> _Assignment_
Please set out each line below exactly as it stands, without the images.

> _Input data_
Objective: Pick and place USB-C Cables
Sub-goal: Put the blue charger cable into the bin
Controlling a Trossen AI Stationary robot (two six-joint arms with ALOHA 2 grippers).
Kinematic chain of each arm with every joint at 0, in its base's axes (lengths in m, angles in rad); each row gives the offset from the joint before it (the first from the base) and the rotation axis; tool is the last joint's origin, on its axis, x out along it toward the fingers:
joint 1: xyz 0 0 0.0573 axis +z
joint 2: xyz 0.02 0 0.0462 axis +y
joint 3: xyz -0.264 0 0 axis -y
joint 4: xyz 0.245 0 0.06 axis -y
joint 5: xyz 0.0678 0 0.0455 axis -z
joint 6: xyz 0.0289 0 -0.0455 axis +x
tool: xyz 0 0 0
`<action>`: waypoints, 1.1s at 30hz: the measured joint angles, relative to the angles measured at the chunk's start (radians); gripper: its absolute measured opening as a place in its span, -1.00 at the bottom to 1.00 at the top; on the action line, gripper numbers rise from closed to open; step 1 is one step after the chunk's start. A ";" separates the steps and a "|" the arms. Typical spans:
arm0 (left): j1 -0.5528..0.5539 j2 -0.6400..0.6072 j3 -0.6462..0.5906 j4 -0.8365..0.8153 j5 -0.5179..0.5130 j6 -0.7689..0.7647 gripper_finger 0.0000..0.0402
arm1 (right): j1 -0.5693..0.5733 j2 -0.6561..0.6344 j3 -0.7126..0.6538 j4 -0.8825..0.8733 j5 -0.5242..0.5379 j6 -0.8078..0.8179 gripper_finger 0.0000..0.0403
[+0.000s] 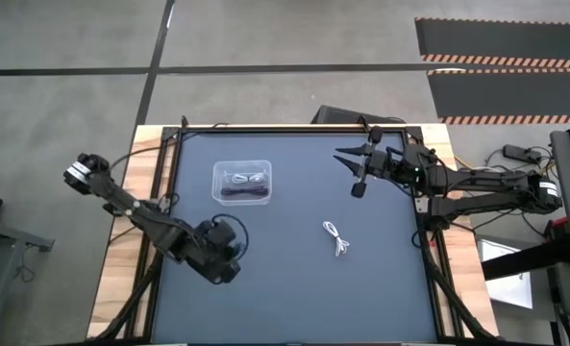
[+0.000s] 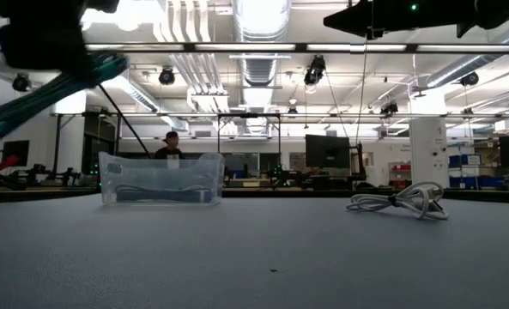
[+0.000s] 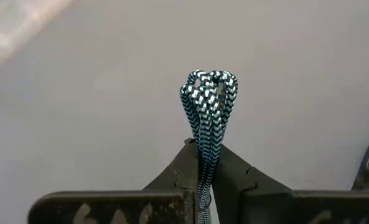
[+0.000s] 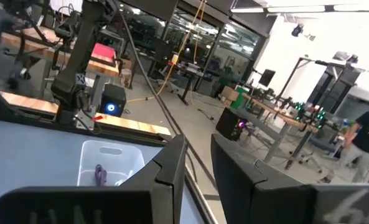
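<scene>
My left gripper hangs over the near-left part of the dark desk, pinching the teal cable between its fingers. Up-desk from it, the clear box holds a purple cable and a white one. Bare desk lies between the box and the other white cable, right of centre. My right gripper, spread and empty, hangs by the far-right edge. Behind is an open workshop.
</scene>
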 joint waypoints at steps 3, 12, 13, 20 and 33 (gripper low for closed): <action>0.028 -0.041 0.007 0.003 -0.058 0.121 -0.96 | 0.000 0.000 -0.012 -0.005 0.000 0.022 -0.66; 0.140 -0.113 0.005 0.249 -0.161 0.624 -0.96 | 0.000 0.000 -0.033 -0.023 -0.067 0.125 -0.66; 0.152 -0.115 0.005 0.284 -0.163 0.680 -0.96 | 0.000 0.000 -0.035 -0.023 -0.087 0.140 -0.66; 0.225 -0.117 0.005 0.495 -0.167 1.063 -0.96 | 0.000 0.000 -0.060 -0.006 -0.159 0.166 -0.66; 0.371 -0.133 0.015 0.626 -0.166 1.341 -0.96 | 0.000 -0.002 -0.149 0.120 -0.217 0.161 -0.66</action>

> _Response box_
Objective: Pick and place USB-C Cables
Sub-goal: Put the blue charger cable into the bin
Controlling a Trossen AI Stationary robot (two six-joint arms with ALOHA 2 grippers).
Kinematic chain of each arm with every joint at 0, in its base's axes (lengths in m, angles in rad); each row gives the offset from the joint before it (the first from the base) and the rotation axis; tool is the last joint's origin, on its axis, x out along it toward the fingers:
joint 1: xyz 0 0 0.0573 axis +z
joint 2: xyz 0.02 0 0.0462 axis +y
joint 3: xyz -0.264 0 0 axis -y
joint 4: xyz 0.245 0 0.06 axis -y
joint 5: xyz 0.0678 0 0.0455 axis -z
joint 6: xyz 0.0289 0 -0.0455 axis +x
tool: xyz 0 0 0
`<action>`: waypoints, 1.1s at 30hz: the measured joint angles, relative to the angles measured at the chunk's start (radians); gripper: its absolute measured opening as a place in its span, -1.00 at the bottom to 1.00 at the top; on the action line, gripper numbers rise from closed to open; step 1 is one step after the chunk's start. A ";" separates the steps and a "|" the arms. Typical spans:
arm0 (left): j1 -0.5528..0.5539 j2 -0.6400..0.6072 j3 -0.6462..0.5906 j4 -0.8365..0.8153 j5 -0.5179..0.5130 j6 -0.7689..0.7647 gripper_finger 0.0000..0.0402
arm1 (right): j1 -0.5693..0.5733 j2 -0.6561..0.6344 j3 -0.7126..0.6538 j4 -0.8825..0.8733 j5 -0.5242..0.5379 j6 -0.8078..0.8179 gripper_finger 0.0000..0.0403
[+0.000s] 
[+0.000s] 
[+0.000s] 
[+0.000s] 
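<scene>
My left gripper hangs over the near-left part of the dark desk, pinching the teal cable between its fingers. Up-desk from it, the clear box holds a purple cable and a white one. Bare desk lies between the box and the other white cable, right of centre. My right gripper, spread and empty, hangs by the far-right edge. Behind is an open workshop.
</scene>
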 joint waypoints at steps 3, 12, 13, 20 and 33 (gripper low for closed): <action>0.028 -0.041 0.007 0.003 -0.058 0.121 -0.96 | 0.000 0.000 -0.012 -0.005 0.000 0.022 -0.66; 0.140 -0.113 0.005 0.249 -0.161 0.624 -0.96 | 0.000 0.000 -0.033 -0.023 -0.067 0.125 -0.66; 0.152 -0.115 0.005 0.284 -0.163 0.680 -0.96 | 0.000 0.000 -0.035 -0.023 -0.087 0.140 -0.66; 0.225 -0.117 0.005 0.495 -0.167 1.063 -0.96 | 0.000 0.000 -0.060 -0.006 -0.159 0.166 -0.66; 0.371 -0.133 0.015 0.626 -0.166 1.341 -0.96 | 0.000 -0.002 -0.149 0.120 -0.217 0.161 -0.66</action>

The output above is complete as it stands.